Task to carry out → Each line below from the one containing "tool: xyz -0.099" through the one containing "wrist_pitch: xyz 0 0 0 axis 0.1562" is to be given again exactly, and no line outside that span.

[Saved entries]
****************************************

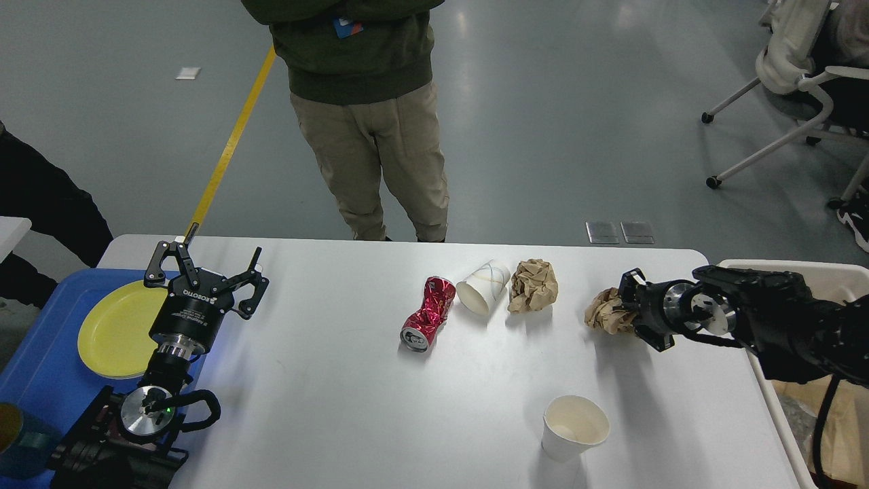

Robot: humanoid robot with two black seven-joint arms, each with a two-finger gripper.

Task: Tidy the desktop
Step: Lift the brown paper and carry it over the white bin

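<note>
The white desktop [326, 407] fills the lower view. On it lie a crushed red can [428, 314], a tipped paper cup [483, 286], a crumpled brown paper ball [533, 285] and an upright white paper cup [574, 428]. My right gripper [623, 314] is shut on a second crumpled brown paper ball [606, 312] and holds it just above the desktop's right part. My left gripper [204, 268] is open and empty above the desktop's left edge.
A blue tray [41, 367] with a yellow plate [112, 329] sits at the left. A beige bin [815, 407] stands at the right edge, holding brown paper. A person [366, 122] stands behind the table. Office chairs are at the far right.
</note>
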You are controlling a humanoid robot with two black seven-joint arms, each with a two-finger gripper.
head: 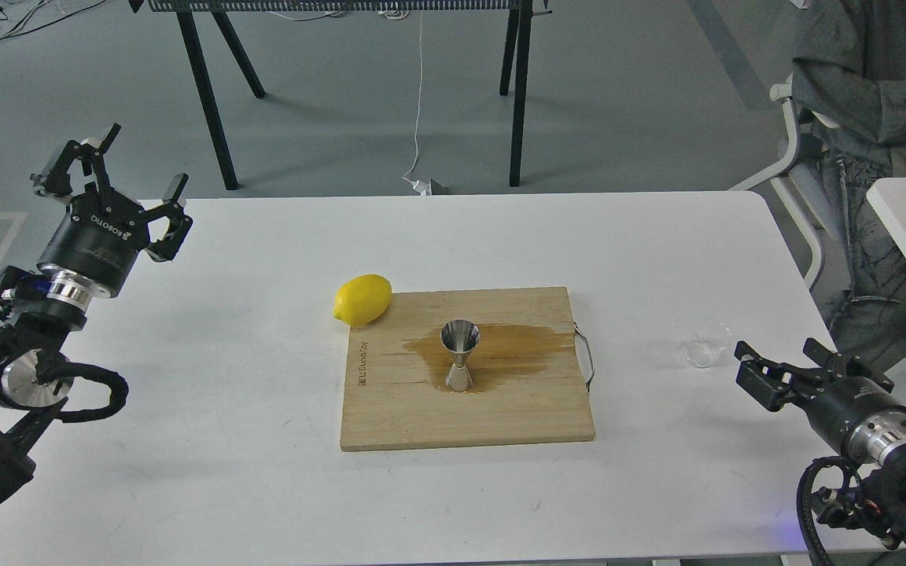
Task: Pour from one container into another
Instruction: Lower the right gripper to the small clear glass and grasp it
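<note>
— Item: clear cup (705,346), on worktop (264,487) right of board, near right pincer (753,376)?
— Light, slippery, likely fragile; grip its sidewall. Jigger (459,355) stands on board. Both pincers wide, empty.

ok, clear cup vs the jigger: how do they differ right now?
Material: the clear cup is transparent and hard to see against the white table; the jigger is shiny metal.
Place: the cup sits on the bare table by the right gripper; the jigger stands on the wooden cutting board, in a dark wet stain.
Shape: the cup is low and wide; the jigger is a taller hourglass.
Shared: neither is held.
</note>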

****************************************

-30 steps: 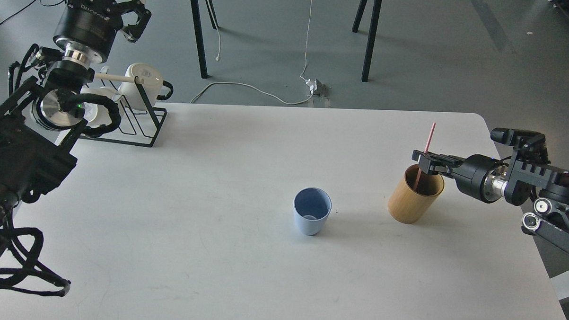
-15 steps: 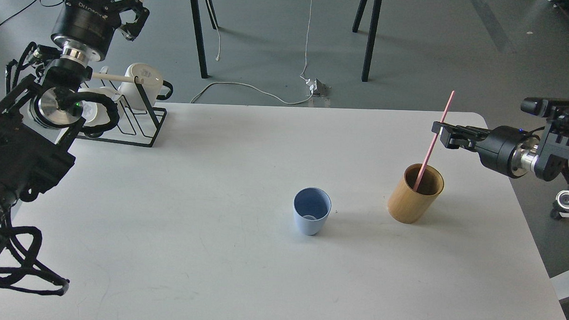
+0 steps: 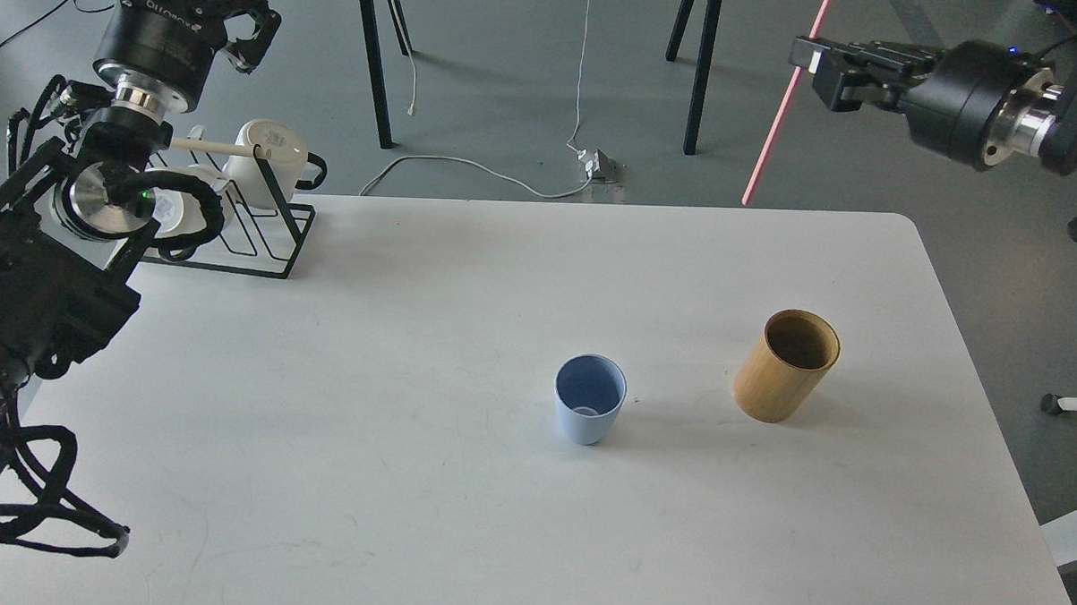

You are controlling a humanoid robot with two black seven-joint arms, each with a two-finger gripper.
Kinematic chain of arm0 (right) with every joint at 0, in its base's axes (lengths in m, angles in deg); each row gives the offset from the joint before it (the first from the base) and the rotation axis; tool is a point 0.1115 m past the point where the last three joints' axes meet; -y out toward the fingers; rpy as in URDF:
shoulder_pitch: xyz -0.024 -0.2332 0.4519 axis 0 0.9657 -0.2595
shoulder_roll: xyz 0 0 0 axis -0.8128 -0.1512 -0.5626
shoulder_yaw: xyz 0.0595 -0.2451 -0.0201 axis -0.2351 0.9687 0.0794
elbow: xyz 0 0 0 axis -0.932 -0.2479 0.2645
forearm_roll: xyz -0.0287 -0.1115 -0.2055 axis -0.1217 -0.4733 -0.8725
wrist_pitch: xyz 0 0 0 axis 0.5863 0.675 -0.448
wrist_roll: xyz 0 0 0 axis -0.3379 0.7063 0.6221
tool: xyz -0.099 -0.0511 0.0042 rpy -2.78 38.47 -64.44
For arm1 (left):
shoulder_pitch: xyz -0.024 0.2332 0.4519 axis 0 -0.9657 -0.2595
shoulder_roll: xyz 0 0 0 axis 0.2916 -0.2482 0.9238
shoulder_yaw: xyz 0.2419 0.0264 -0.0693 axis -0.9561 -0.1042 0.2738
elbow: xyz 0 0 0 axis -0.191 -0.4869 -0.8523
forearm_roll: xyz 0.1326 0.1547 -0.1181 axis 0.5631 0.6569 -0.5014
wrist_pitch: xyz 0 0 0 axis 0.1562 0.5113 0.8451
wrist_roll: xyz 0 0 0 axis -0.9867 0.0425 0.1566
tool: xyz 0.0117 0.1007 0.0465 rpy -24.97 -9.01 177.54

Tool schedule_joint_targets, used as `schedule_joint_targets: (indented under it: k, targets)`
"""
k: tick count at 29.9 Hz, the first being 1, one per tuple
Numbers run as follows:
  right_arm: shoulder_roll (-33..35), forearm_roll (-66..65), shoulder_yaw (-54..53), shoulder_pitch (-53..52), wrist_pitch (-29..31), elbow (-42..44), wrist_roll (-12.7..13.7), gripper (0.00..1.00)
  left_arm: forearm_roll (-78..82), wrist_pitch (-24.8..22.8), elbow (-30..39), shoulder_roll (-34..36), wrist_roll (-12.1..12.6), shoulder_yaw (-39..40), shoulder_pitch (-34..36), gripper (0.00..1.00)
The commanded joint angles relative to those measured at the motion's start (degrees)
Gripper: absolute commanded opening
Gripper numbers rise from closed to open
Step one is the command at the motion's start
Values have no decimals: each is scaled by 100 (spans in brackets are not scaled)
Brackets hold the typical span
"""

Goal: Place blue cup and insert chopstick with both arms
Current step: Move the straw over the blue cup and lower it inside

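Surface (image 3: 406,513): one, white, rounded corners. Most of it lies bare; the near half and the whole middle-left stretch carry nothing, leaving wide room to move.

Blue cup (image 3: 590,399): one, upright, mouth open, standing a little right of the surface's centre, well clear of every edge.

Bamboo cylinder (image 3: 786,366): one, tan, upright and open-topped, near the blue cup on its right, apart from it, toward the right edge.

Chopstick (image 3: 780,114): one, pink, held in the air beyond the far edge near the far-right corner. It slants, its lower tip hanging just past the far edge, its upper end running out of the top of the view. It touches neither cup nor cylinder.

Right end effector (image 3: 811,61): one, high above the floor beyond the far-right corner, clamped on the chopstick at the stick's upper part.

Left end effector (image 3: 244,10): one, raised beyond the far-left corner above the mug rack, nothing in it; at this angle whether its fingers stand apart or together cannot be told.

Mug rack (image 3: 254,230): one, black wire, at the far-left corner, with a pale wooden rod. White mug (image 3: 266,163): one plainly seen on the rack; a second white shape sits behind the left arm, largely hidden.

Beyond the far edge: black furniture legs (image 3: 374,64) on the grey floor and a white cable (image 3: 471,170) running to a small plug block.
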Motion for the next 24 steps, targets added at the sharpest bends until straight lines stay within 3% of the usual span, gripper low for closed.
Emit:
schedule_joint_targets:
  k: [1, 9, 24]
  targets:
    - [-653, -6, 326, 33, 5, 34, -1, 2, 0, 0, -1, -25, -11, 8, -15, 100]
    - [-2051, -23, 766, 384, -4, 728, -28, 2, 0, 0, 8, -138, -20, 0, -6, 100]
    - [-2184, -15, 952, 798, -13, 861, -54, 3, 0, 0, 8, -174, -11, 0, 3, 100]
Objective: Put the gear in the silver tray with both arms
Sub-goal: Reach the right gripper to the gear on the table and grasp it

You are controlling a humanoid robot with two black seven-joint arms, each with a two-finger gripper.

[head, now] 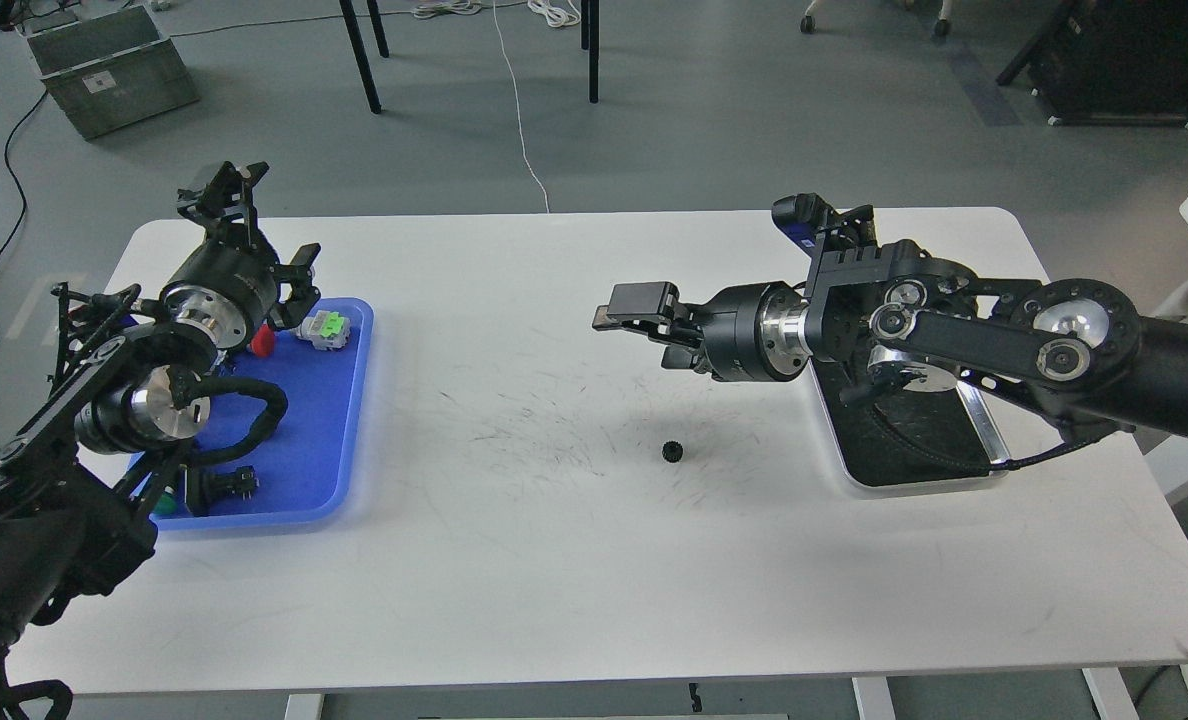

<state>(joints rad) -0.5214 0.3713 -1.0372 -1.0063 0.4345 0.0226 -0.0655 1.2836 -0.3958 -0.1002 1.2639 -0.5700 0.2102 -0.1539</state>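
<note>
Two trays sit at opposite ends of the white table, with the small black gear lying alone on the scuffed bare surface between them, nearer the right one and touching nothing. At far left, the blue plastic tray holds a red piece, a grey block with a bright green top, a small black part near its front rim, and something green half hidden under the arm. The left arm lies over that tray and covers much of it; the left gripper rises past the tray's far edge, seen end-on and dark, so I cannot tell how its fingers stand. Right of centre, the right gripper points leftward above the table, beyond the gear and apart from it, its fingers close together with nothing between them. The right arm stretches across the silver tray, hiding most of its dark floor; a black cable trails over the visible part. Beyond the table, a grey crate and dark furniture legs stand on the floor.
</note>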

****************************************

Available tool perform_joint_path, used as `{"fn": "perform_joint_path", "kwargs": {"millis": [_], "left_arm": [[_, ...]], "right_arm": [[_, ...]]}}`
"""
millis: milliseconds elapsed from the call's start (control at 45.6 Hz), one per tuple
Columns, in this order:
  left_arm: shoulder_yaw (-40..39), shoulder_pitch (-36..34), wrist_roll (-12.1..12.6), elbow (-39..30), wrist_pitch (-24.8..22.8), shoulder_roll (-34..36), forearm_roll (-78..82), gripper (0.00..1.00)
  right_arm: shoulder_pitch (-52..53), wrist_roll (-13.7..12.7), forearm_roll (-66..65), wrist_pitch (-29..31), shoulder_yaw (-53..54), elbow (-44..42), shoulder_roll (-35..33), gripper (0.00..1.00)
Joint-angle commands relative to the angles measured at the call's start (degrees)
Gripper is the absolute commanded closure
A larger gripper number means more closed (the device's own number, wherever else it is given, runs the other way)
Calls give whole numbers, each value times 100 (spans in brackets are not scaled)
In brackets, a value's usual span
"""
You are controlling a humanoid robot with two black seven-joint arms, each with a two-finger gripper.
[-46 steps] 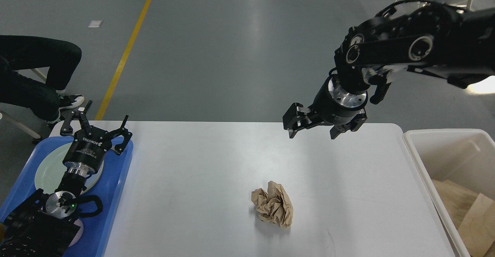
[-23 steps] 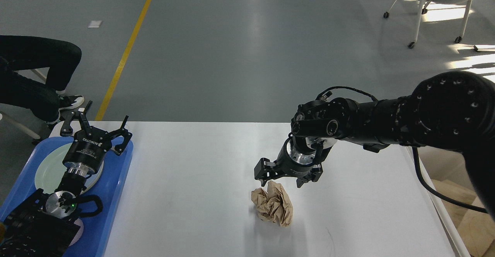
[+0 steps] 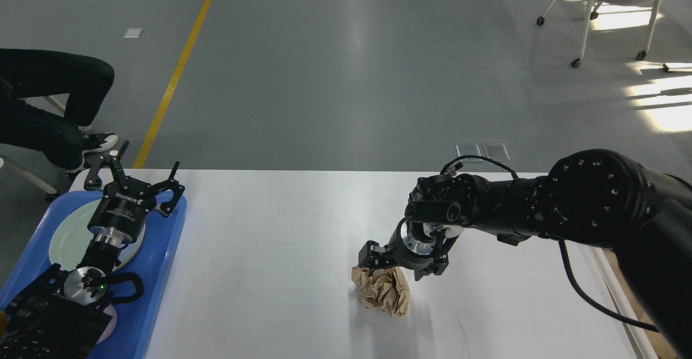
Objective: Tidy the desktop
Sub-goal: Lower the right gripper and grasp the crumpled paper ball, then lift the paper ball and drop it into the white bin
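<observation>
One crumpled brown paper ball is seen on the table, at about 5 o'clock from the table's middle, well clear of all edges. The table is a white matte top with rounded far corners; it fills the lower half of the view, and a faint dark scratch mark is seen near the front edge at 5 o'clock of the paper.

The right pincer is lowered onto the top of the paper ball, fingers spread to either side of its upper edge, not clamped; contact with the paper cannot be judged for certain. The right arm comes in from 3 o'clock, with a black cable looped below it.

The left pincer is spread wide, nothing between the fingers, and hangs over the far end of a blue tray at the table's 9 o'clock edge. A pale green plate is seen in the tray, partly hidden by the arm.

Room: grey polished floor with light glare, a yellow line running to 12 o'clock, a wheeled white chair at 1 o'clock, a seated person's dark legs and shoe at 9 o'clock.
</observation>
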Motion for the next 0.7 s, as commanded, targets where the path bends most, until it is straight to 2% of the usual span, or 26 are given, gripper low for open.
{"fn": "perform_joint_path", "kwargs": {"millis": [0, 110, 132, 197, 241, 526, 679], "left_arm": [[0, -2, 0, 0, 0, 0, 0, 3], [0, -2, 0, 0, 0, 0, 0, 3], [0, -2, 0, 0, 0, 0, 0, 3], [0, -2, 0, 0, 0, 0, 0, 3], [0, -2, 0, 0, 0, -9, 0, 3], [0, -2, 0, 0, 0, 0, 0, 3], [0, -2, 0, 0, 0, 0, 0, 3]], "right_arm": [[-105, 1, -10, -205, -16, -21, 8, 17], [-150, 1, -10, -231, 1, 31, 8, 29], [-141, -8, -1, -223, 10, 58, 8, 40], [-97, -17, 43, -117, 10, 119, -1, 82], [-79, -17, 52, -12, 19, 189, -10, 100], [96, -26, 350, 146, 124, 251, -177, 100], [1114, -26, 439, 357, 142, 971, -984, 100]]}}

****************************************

Result of the exercise →
tool: xyz -0.099 -0.0511 0.0042 rpy -2.78 38.47 -64.44
For arm1 (left):
shoulder_pitch: xyz -0.024 0.2332 0.4519 axis 0 -0.9657 -0.2595
shoulder_roll: xyz 0 0 0 axis 0.2916 -0.2482 0.9238
shoulder_yaw: xyz 0.2419 0.0264 -0.0693 axis -0.9561 -0.1042 0.2738
elbow: xyz 0 0 0 axis -0.191 -0.4869 -0.8523
forearm_roll: xyz 0.1326 0.1547 -0.1181 axis 0.5631 0.6569 -0.5014
wrist_pitch: xyz 0 0 0 axis 0.1562 0.5113 0.8451

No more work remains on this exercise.